特集 「ヘルスケア業界ミニブック」を読む(前編)
地域における回復期機能の動向
2018-04-16
地域医療構想の中で増加が求められている回復期機能は、福島県以外の都道府県で病床数が増加した‐日本政策投資銀行、日本経済研究所が編んだ「ヘルスケア業界ミニブック」では、その事実が判明した。今回は、特に回復期病床増加の取り組みを行う県も含めて、その内容を紹介する。

※ミニブックはDBJウェブサイト「地域・産業・経済レポート」で閲覧できます。


【回復期機能の増床の進捗状況】
ほとんどの都道府県で回復期病床が増加

増加が求められている回復期機能病床

日本政策投資銀行と日本経済研究所のヘルスケア業界チームはこのたび、「ヘルスケア業界ミニブック」を発刊した。これは同チームの情報発信の一環として毎年発刊しているもので、その時々の重要なテーマを選定し、特集している。

テーマ選定は、「さまざまな機会に病院を訪問した際に、話題となる課題を持ち寄ってチームで検討して決めている」(ヘルスケア業界チーム担当者)。

今回は、「地域における回復期機能」「介護事業所の収益動向」「医療法人などへの監査義務付け」の3つが選ばれた。

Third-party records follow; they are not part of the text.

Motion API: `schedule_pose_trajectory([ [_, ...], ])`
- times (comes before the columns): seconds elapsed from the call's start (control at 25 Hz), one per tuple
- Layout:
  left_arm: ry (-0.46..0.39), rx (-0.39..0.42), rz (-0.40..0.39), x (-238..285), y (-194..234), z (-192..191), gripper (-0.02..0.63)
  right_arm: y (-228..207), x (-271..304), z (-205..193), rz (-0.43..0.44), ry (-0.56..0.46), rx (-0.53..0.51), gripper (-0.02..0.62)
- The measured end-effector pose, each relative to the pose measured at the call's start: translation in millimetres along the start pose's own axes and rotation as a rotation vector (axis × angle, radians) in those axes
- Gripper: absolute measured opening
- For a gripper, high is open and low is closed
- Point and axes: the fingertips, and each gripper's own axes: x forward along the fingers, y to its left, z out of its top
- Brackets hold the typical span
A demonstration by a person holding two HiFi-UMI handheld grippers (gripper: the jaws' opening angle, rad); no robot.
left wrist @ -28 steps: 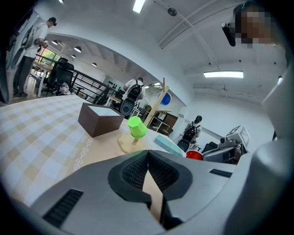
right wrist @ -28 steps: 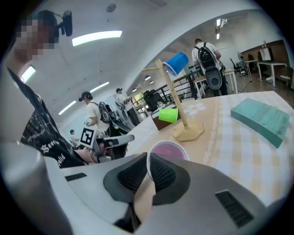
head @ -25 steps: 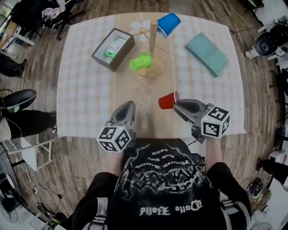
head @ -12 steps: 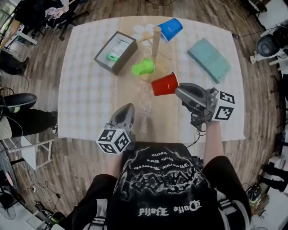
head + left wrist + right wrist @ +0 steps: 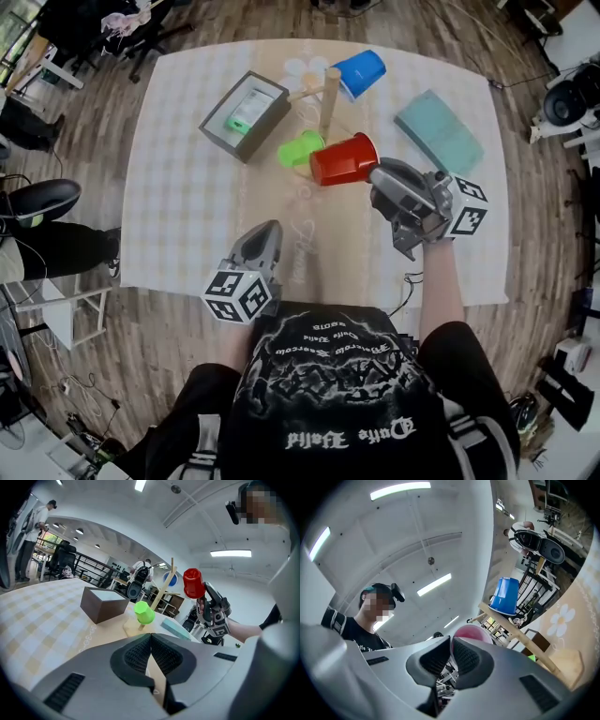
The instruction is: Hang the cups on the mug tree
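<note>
Plastic red cup (image 5: pixel 342 161) (wooden mug tree (image 5: pixel 328 94))

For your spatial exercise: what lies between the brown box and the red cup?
The green cup lies there, as the head view shows.

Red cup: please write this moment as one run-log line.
red cup: held by rim in right hand-held gripper, in air near mug tree | blue cup, green cup: hung | left hand-held gripper: shut, empty

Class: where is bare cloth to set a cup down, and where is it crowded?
Bare: the cloth left of the box, and the near strip between the left gripper and right gripper. Crowded: round the mug tree, with the green cup, blue cup and red cup.
</note>
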Motion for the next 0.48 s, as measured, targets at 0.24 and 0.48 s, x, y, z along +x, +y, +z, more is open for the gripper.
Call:
schedule_pose_trajectory([
  [0.24, -0.001, 0.020, -0.004, 6.8, -2.1, 6.3, 0.020, -7.8, -4.2, 14.2, 0.115, -0.093, 0.065, 0.029],
  [0.48, -0.021, -0.045, -0.031, 12.1, -4.0, 15.5, 0.020, -18.1, -8.6, 24.6, 0.197, -0.149, 0.116, 0.029],
])
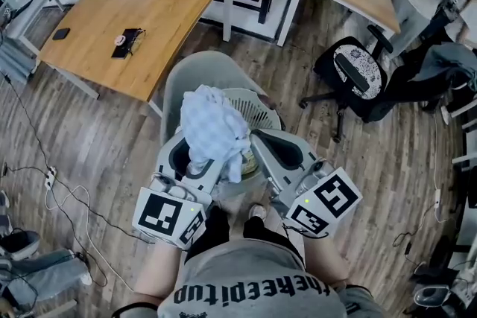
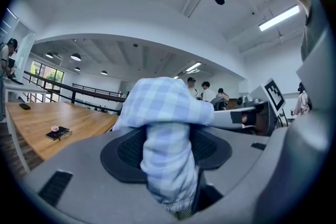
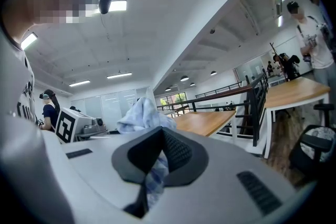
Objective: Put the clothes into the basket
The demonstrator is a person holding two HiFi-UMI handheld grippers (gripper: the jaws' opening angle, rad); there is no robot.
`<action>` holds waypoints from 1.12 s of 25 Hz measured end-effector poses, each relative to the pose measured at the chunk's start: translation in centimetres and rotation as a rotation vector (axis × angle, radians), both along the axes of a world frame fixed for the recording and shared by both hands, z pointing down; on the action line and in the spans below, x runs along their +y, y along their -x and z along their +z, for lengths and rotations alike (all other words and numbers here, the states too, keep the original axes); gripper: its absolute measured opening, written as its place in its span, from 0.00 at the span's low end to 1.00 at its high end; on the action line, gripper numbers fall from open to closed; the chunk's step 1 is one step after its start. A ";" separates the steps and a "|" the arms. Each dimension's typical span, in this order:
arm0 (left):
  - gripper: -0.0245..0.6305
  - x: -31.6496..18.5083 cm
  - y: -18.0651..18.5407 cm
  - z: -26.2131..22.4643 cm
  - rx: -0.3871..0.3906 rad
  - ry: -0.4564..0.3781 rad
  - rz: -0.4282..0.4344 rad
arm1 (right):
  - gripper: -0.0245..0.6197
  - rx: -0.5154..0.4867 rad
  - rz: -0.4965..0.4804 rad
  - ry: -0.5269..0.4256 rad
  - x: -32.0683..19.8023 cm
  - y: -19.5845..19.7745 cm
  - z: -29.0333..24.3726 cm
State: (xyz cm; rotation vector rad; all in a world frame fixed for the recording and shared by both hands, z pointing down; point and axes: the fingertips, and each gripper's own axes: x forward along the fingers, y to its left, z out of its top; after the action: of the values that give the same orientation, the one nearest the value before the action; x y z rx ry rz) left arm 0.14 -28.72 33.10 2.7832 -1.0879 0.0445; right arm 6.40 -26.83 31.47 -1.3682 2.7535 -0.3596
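Wood-plank floor [image 1: 97, 138] lies below us. Our left gripper [image 1: 190, 156] clamps a thick bunch of the checked cloth [image 1: 212, 123], jaws fairly wide; our right gripper [image 1: 270, 149] pinches a thin fold. The white basket [image 1: 257, 106] sits just beyond both claws, under the cloth.

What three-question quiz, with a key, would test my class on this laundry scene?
1. True or false: only the right gripper grips the light blue cloth.
2. In the head view, what shows just beyond the cloth? A) a white basket B) a cardboard box C) a suitcase
3. Short answer: what pattern does the cloth have?

Key: 1 false, the left gripper is shut on it too; 2 A; 3 checked.
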 end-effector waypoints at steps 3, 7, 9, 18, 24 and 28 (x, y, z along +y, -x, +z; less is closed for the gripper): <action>0.40 -0.8 0.4 0.1 0.005 0.003 0.021 | 0.05 0.005 0.021 0.006 -0.7 0.4 0.2; 0.40 -1.8 0.7 0.2 0.010 0.010 0.057 | 0.05 0.012 0.057 0.011 -1.5 0.8 0.2; 0.40 -2.3 0.7 0.3 0.013 0.012 0.075 | 0.05 0.013 0.076 0.013 -1.9 0.9 0.2; 0.40 -4.5 0.8 0.4 0.019 0.014 0.159 | 0.05 0.016 0.165 0.015 -3.3 1.2 0.4; 0.40 -5.9 0.3 0.3 0.028 0.014 0.215 | 0.05 0.022 0.223 0.017 -4.3 0.9 0.3; 0.40 -6.6 0.0 0.4 0.032 0.014 0.245 | 0.05 0.024 0.252 0.018 -4.8 0.7 0.4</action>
State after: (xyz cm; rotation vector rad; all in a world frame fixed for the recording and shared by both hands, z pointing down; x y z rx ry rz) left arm 0.14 -35.29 33.50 2.8769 -0.7318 0.0345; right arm 5.68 -31.62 31.87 -1.7091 2.5571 -0.3556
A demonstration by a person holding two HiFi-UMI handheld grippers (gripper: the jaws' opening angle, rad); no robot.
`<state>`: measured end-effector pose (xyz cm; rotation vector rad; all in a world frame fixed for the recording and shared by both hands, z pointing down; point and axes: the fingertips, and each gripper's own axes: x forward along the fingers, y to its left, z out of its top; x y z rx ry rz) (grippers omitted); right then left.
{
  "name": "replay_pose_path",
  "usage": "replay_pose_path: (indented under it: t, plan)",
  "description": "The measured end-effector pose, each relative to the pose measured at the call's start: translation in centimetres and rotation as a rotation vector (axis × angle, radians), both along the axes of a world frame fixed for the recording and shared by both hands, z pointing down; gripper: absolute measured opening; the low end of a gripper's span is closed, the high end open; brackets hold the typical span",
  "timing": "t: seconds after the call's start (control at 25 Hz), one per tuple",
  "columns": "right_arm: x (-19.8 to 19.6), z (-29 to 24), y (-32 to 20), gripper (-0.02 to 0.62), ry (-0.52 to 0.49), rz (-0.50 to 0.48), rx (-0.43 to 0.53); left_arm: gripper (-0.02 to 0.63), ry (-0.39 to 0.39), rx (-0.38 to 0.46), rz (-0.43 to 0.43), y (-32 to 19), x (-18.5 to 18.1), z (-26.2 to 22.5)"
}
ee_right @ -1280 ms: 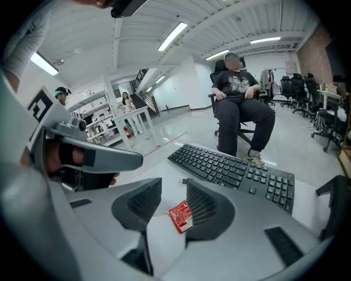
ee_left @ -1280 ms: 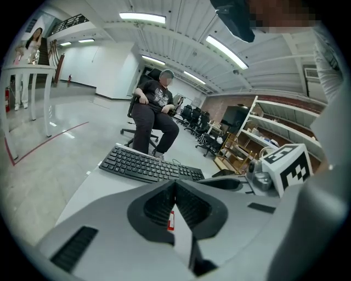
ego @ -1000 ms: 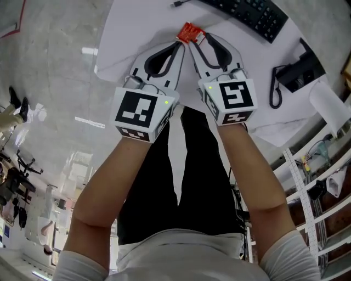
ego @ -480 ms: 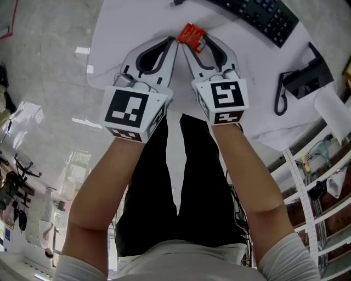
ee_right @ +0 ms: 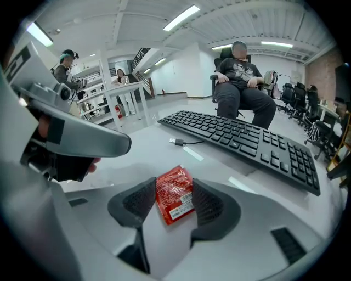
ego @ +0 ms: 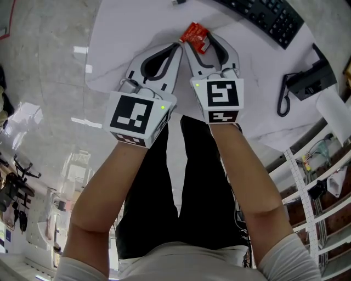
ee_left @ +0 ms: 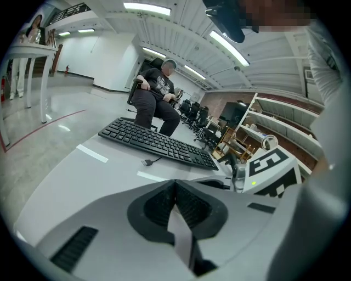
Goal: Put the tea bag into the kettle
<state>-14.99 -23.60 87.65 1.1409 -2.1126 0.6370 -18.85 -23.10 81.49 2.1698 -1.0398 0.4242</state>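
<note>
A red tea bag packet (ego: 193, 34) lies flat on the white table (ego: 126, 33). My right gripper (ego: 197, 39) straddles it and its jaws are opening. In the right gripper view the packet (ee_right: 175, 192) sits between the dark ribbed pads (ee_right: 140, 200), which no longer squeeze it. My left gripper (ego: 178, 47) is just left of the packet, its tips near the packet's edge. Its jaws meet with nothing between them (ee_left: 175, 184). No kettle shows in any view.
A black keyboard (ego: 263, 16) lies beyond the packet, with a loose USB plug (ee_right: 176, 141) in front of it. A black desk phone (ego: 304, 82) sits at the right edge of the table. The near table edge runs just under my wrists. A person sits on a chair (ee_right: 241, 82) beyond the table.
The right gripper's jaws have spread apart around the tea bag packet, which has stayed on the table. The left gripper has stayed shut beside it.
</note>
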Motion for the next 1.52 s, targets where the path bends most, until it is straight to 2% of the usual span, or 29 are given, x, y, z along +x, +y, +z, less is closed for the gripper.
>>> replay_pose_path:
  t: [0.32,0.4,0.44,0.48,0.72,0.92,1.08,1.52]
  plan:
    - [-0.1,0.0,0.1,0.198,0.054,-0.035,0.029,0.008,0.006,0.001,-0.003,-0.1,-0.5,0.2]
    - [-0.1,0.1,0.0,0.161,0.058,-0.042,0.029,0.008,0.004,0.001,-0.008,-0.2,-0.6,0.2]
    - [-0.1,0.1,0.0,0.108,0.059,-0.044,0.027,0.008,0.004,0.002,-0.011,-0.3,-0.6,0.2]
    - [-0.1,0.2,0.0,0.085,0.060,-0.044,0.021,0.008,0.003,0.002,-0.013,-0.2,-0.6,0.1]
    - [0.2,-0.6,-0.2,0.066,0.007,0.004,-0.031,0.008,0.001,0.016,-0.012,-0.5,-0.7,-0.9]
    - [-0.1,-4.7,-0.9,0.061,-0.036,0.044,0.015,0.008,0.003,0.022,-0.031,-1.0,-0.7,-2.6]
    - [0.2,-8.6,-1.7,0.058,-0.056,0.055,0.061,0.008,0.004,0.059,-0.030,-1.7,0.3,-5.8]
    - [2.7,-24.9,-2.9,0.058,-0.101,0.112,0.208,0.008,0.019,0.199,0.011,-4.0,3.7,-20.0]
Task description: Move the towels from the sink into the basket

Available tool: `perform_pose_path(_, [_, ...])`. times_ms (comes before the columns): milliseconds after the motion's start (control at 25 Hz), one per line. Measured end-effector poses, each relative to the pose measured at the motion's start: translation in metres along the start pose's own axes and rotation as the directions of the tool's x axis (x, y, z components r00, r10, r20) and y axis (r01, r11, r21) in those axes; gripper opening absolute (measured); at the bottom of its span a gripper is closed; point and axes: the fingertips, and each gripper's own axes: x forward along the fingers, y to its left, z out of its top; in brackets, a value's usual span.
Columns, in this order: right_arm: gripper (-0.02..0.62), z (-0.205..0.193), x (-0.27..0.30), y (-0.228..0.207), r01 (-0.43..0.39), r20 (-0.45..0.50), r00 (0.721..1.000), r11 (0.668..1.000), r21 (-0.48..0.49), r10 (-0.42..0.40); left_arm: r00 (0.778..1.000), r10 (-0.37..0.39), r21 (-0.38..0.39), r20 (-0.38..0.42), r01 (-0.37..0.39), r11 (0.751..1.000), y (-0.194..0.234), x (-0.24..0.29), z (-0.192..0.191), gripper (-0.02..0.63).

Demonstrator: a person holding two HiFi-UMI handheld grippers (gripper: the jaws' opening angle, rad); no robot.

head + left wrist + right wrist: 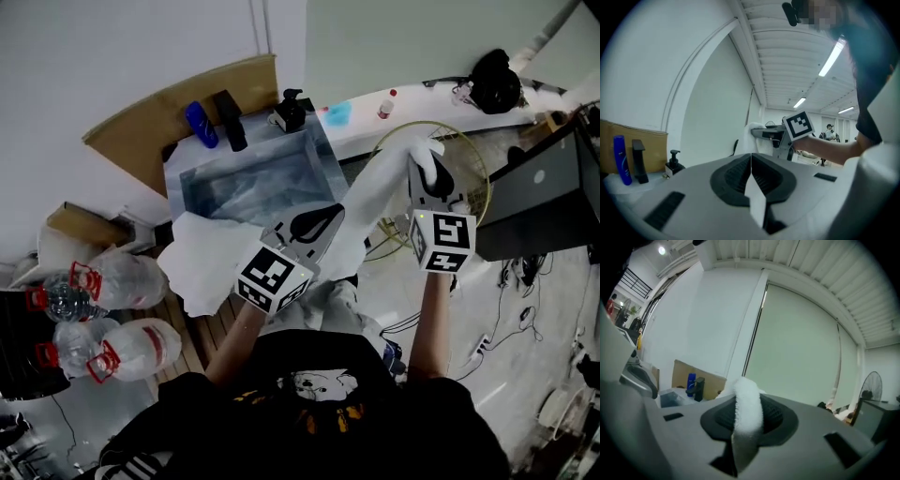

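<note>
A white towel (375, 192) hangs stretched between my two grippers, in front of the steel sink (192, 183). My left gripper (314, 225) is shut on one thin edge of the towel (757, 201), and a large flap droops to the left below it. My right gripper (427, 173) is shut on a thick fold of the towel (747, 413) and holds it above the round wire basket (469, 150). In the left gripper view the jaws (751, 161) point roughly level, with the right gripper (776, 136) ahead. The right gripper's jaws (747, 404) also point level.
A blue bottle (201, 124), a black tap (230, 120) and a black pump bottle (289, 111) stand behind the sink. Large plastic water bottles (117, 281) lie on the floor at left. A dark case (544, 187) stands right of the basket, with cables on the floor.
</note>
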Motion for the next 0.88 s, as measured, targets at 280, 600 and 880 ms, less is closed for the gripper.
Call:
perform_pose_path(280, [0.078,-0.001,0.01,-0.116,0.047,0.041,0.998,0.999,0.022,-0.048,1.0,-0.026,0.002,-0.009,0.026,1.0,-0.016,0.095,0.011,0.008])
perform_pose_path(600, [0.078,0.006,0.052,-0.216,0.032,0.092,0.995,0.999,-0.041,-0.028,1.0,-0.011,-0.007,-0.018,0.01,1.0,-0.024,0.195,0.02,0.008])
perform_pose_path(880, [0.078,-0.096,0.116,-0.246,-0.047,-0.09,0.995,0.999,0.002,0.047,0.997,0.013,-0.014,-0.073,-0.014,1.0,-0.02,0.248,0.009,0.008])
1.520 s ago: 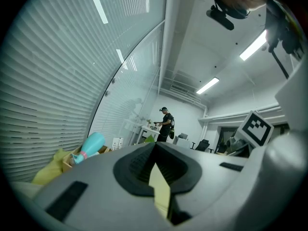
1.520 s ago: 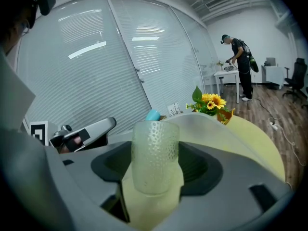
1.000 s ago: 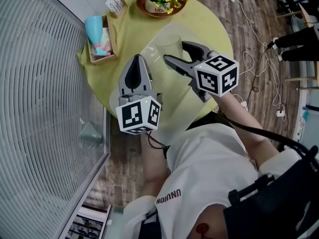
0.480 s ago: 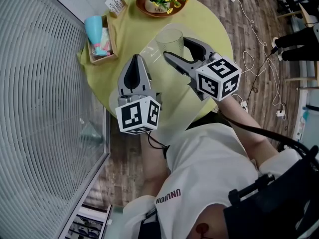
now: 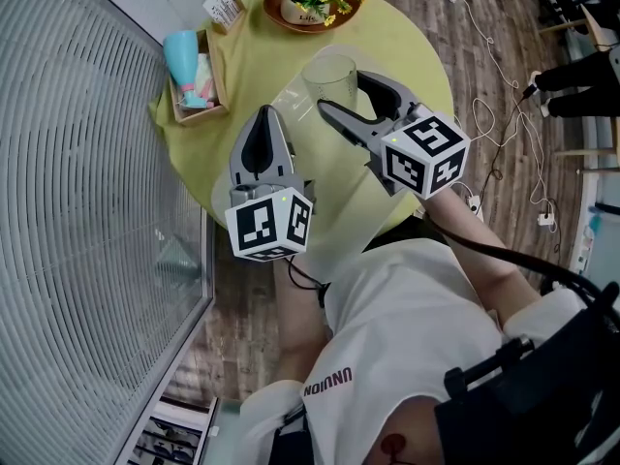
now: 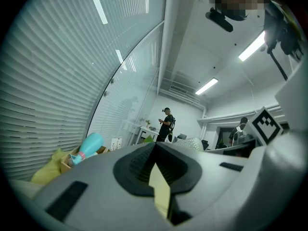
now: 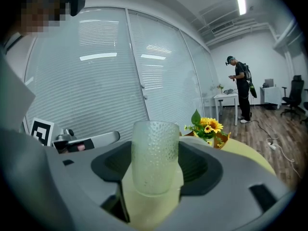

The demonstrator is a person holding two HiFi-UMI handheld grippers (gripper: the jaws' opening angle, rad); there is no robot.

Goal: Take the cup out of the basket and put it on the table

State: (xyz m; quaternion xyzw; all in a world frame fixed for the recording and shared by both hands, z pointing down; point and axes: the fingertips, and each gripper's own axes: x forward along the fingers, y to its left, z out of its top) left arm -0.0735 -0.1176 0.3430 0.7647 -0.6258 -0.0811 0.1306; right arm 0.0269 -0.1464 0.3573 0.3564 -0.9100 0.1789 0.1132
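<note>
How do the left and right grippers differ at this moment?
The right gripper is shut on the clear dimpled cup; the left gripper has its jaws together on nothing. The right gripper reaches further across the yellow table, while the left gripper sits nearer the person. Both are over the table.

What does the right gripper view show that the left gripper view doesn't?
Only the right gripper view: the right gripper shut on the cup, and the sunflowers. Only the left gripper view: the blue bottle in the basket, and the left gripper shut, empty. Both: the yellow cloth between the jaws, the blinds, and a standing person in black. A pale dotted shape right of the left jaws may be the cup; I can't tell.
</note>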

特に「地域における回復期機能」では、各都道府県で策定された地域医療構想の中で増加が求められている回復期機能について、各都道府県での必要病床数の充足に向けた進捗状況、また取り組み事例をまとめている。


回復期進捗率が高いのは秋田県

都道府県ごとに2025年の回復期機能の必要病床数の充足に向けた進捗率(以下、回復期進捗率)をまとめた(表1参照)。具体的には、2014年度病床機能報告と2016年度病床機能報告を基に、この2年間に各都道府県で回復期機能の病床数がどのくらい増えたかを調査し、2025年における回復期機能の必要病床数と対比した。

その結果、福島県以外のすべての都道府県で回復期機能の病床が増加していることが分かった。また2014年度から2016年度にかけて、回復期進捗率が最も高かったのは秋田県(44%)であり、次いで熊本県(34%)、富山県(33%)であった。一方、純増数としては、多い順に福岡県(2,490床)、東京都(2,461床)、兵庫県(1,849床)となっており、増加した病床数でみると東京都、福岡県などの大都市圏で増えていることが分かる。

「ヘルスケア業界ミニブック」では、回復期進捗率が高かった3県(秋田県、熊本県、富山県)と純増数が多かった1県1都(福岡県、東京都)を対象に、2次医療圏別かつ、開設者種別に病床機能別の増減数をグラフとして示している。

この4県1都の状況を見ると、回復期機能の病床数の増減数や回復期進捗率は2次医療圏によってばらつきがあることが分かった。例えば、秋田県では県全体の回復期進捗率は44%であるが、北秋田医療圏は0%、横手医療圏は83%と2次医療圏によって大きな差が生じている。

また回復期機能への病床転換を積極的に行っている開設者種別も県や二次医療圏によって異なり、例えば秋田県はその他公的病院による増床が最も多いのに対し、熊本県は国立・公立病院や民間病院による増床が多い。また、福岡県や東京都などの都市部の特徴としては高度急性期と急性期を中心とした病床転換となっており、回復期への転換は割合が少ない。